Historically, China has had one of the lowest salary structures in the world, making it a very attractive target for US and European goods manufacturing. Many of the components that make up your clothing and electronics pass through China in one form or another, again thanks to the developed nations seeking lower manufacturing costs. That 9.8% growth rate in China comes at the expense of manufacturing jobs in the West.
What China does not have are comparable environmental standards for manufacturing firms, making Asia an even more enticing target. Adhering to environmental standards in the US is a tremendous economic burden on both the manufacturing and the energy sectors and, coupled with high salary and benefits requirements, is a major reason US manufacturing corporations look to move their operations overseas. It was China's lack of environmental standards and their exclusion from the Kyoto treaty that forced the US to refuse to ratify that same treaty, citing the detrimental impact it would have on the US economy.
It's important to recognize that a comparison between China's economic growth and our own is a mismatched comparison. China does not have our standard of living. It's not even close. The Chinese worker does not receive the type benefits even the minimum wage worker in the US receives. The minimum wage worker in the US also receives more per hour than the Chinese worker does in a day. China's industries are not faced with the same regulation constraints as the American counterpart. Energy costs, environmental restrictions costs, insurance costs, and licensing costs are all significantly higher in the US. It's no wonder the Chinese economy grew at such a high rate.
That high growth rate in China comes with a hefty price tag for the rest of the world, however. The loss of service and manufacturing jobs in the West will be felt for some time to come, however that loss is most noticeable only to those that were directly impacted by outsourcing. Everyone, however, can feel the crunch everytime we pull up at the pumps and see gas prices more than double what they were a year ago. The primary reason for that price surge is the amount of oil being consumed by China. Their oil consumption in the last year has grown faster than their economy, placing tremendous economic pressures on the worldwide oil supply.

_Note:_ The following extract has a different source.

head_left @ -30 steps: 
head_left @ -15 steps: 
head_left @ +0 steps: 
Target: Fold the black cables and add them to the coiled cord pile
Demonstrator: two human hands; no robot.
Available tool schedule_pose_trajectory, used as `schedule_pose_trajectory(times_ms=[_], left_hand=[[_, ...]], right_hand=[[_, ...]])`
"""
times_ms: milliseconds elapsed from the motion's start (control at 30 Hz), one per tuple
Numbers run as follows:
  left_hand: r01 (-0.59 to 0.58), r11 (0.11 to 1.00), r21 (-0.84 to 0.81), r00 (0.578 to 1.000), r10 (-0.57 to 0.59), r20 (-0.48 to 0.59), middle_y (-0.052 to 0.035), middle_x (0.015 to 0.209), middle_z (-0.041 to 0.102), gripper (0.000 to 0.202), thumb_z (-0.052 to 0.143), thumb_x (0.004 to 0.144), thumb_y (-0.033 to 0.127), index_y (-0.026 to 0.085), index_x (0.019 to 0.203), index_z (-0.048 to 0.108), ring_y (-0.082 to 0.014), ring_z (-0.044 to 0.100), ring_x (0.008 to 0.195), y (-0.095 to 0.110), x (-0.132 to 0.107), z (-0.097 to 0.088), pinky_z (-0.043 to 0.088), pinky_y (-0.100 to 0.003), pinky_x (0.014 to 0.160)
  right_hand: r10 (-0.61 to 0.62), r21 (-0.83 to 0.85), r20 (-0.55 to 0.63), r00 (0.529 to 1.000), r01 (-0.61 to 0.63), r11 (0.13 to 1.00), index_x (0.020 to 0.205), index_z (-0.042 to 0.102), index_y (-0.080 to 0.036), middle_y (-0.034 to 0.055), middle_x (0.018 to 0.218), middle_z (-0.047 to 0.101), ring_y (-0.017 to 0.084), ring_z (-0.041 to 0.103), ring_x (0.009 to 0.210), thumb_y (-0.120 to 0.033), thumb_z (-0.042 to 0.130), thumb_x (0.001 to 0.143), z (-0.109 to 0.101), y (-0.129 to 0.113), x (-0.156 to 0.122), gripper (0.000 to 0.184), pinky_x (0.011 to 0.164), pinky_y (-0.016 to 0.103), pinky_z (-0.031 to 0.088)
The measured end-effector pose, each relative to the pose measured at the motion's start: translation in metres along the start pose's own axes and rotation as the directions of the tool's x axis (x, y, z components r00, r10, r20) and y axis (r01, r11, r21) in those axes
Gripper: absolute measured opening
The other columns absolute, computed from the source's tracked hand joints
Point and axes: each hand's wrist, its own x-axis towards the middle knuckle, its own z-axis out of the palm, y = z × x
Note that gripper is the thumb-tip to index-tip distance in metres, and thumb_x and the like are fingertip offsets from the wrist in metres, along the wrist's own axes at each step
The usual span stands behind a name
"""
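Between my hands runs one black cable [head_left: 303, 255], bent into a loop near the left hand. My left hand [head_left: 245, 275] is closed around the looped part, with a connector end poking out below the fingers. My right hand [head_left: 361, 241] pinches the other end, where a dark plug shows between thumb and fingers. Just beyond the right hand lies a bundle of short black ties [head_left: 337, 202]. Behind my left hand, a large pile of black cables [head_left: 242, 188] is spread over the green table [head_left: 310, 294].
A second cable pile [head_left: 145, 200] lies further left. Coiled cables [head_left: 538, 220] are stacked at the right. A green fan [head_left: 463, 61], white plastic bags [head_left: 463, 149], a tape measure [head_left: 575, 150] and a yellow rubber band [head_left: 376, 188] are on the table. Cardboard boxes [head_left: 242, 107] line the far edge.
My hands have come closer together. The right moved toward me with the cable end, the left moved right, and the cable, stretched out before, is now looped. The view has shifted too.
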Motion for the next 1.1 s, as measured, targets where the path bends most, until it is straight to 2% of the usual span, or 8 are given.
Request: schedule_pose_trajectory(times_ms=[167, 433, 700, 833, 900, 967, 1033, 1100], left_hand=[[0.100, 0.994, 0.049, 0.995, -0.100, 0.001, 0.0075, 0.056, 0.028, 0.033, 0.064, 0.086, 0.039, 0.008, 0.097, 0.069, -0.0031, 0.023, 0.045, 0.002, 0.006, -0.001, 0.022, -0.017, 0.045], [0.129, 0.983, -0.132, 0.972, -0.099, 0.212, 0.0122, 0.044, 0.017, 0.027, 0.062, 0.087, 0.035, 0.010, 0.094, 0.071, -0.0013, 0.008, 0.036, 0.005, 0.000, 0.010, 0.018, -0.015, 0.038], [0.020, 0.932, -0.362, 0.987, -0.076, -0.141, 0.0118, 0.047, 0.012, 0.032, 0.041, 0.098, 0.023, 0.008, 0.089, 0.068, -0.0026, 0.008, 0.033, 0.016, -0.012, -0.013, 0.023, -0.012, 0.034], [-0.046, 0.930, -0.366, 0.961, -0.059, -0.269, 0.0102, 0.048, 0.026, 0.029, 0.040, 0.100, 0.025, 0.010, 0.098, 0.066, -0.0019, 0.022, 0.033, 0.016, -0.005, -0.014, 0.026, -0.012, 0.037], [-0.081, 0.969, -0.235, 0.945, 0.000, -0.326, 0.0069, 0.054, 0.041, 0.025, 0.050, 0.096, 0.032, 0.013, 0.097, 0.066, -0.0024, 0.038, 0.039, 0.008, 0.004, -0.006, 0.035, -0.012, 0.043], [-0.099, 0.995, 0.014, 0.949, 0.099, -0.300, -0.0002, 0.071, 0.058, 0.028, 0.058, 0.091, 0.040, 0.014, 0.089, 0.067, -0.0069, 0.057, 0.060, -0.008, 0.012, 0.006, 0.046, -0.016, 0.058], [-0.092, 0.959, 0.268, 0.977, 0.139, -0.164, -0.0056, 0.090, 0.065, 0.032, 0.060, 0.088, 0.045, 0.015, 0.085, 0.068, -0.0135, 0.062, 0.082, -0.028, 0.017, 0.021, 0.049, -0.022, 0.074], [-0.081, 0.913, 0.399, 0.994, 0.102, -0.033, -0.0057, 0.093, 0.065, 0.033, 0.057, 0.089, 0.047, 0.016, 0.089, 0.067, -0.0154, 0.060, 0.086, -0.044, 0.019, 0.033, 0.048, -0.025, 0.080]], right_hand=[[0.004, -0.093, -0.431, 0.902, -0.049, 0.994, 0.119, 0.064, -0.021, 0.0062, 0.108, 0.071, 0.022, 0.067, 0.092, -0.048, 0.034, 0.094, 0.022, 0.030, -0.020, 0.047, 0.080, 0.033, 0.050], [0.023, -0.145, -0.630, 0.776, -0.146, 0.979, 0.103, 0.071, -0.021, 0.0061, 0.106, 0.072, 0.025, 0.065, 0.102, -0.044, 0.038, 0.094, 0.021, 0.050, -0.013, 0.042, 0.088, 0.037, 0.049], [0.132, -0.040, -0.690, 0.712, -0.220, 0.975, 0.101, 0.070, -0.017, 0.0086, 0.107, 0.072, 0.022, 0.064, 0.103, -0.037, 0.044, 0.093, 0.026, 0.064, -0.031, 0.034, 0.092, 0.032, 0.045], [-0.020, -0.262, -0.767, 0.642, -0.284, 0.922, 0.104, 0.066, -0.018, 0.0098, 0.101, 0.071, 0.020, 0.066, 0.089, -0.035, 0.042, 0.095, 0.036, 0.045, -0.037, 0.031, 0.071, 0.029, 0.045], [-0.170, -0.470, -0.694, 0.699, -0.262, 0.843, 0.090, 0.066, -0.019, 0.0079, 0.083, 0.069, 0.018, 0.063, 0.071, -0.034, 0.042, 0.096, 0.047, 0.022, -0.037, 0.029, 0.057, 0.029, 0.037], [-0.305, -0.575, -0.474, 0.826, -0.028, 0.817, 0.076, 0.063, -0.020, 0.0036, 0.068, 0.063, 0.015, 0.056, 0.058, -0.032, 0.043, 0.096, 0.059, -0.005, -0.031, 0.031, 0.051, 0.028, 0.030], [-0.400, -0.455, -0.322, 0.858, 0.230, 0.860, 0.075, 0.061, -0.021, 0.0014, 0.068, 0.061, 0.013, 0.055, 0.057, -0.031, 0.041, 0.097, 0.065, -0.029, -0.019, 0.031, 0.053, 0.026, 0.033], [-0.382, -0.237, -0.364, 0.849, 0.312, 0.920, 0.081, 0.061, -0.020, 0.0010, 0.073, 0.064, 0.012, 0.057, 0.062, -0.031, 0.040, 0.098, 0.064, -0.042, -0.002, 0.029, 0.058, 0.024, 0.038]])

Don't expect China to maintain that rate, however. The cost of energy alone is going to dampen their economic enthusiasm. So, too, will a rising standard of living. Chinese workers will begin to demand more western style benefit plans and salary structures, much as what happened in Japan and is happening now in India. As that happens, the attractiveness of the Chinese market will be begin to diminish. So where's the next economic boom? Well, Bangladesh and much of Southeast Asia look promising. So, too, is Central and South America if they are ever able to throw off the yoke Chavez has fastened around their collective necks. Unfortunately, until the effects of outsourcing force an implosion of the US and EU markets, that growth rate will not be experienced here. There are too many forces driving our jobs into the undeveloped world at the moment, and to date our Congress has done little to stop it.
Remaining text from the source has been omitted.